Monday, March 22, 2010

Lack of Productivity a Drag on Growth in The Caribbean And Latin America

Low productivity growth is the main reason most countries in Latin America and the Caribbean have lagged growth rates of both advanced countries and peer countries in East Asia, according to a study by the Inter-American Development Bank (IDB).

The study, which analysed how efficiently nations are utilising their productive resources, looked into productivity gains and losses, relative to the United States, for a sample of 76 countries, including 17 from Latin America and the Caribbean. Chile was the only country in the region to increase its productivity against the United States since 1960.

Half of the 20 worst performing countries in terms of productivity in the sample are from Latin America and the Caribbean.

Breaking against the commonly held notion that the region’s growth suffers from insufficient investment, the study shows that Latin America and the Caribbean could greatly accelerate their economic growth and narrow the income per capita gap against industrialised nations with policies that promote a better use of existing resources in the economy.

“More than additional investments, countries in the region need to make better use of the existing stock of physical and human capital,” said IDB economist Carmen Pagés-Serra, who co-ordinated a team of researchers for the upcoming IDB book: The Age of Productivity: Transforming Economies from the Bottom Up.

“There is a huge, untapped opportunity for policymakers in the region to invest in reforms and sensible policies that can allow the region to quickly catch up with other regions of the world,” said Santiago Levy, Vice President of Sectors and Knowledge of the IDB.

Economic growth and income per capita in the region could dramatically improve, for example, with increased credit, simpler and better distributed tax regimes, better transportation, and a better tailored social policy to reduce labour informality.

The study analysed productivity in several sectors of the economy in the region.

Agriculture is the fastest growing sector, yet its growth is still below the world average. But the bad news really lie is in the dismal performance of the service sector, which employs about 70 percent of the region’s workforce and is increasingly dragging down aggregate productivity in the region.

Latin America’s productivity growth in both industry and, particularly in services has underperformed compared to East Asian and industrial countries.

The case of the service sectors is the most dramatic. In this large part of the economy, productivity fell sharply during the 1980s and has remained stagnant for the last 15 years.

The gap is large relative to East Asia, where productivity in services has grown by about 2.5 percent a year in the last 15 years, and also relative to high-income countries, where productivity in services has increased by about 1.4 percent a year.
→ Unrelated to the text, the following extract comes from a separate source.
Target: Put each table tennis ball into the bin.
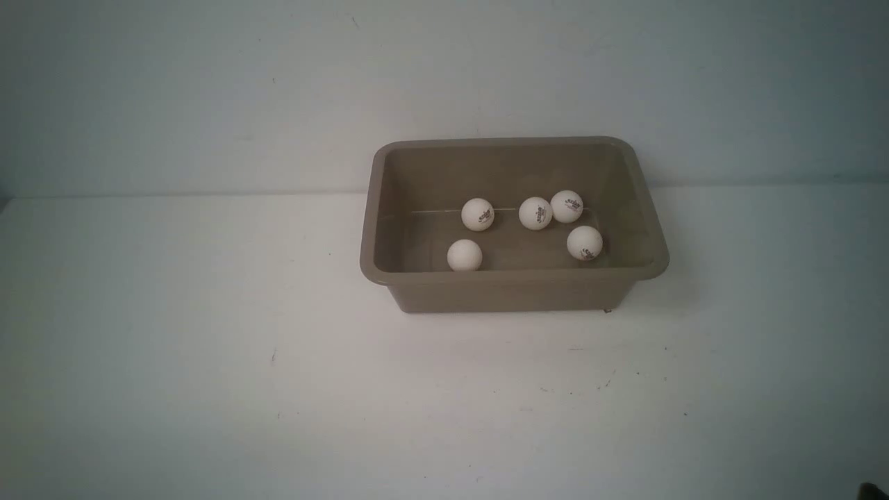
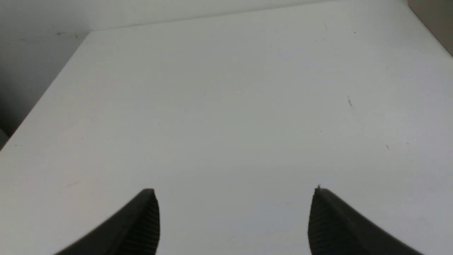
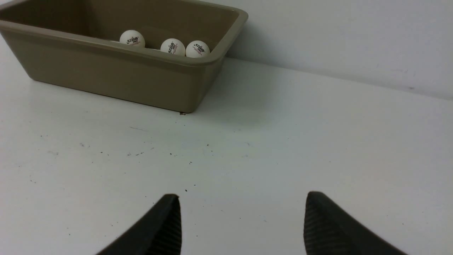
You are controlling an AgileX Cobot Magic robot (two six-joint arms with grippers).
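The left gripper (image 2: 235, 198) shows only in its own wrist view. Its two dark fingers (image 2: 141, 226) have ribbed inner faces and stand wide apart, with nothing between them. The right gripper (image 3: 242, 203) looks the same in its wrist view: two dark ribbed fingers (image 3: 329, 226), apart and empty. In the front view neither arm shows, only a small dark bit at the lower right corner.

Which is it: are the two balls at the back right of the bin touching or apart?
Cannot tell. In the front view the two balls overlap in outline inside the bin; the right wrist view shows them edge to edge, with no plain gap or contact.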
Had productivity in the service sector grown at the pace it did in East Asia, economy wide productivity growth in the typical country of the region would have almost doubled.

It has become commonplace for policymakers in the region to focus on boosting exports and improving the quality of tradable goods as a strategy to improve competitiveness and income levels.

However, this study suggests that increasing productivity in the service sector is key for boosting economic growth in Latin America and the Caribbean in coming years.
“Given the size of its tertiary sector, the region urgently needs to implement policies to increase productivity of this industry,” said Pagés.

Chief among the reforms is to tackle the high rates of informality in this sector, which gives small firms – the vast majority of which are very inefficient – an unfair advantage in the market place against formal companies. By being informal, these small companies are shielded from the competition of better and more productive business models. These firms survive because they evade taxes, utilising productive resources that would otherwise go to more efficient sectors of the economy.

Simplified tax regimes coupled with measures to reduce evasion and lower corporate taxes could reduce the level of informality in the economy. The study also recommends governments expand credit for companies, a move that would not only pave the way for more innovation but also help reduce the level of informality in the economy.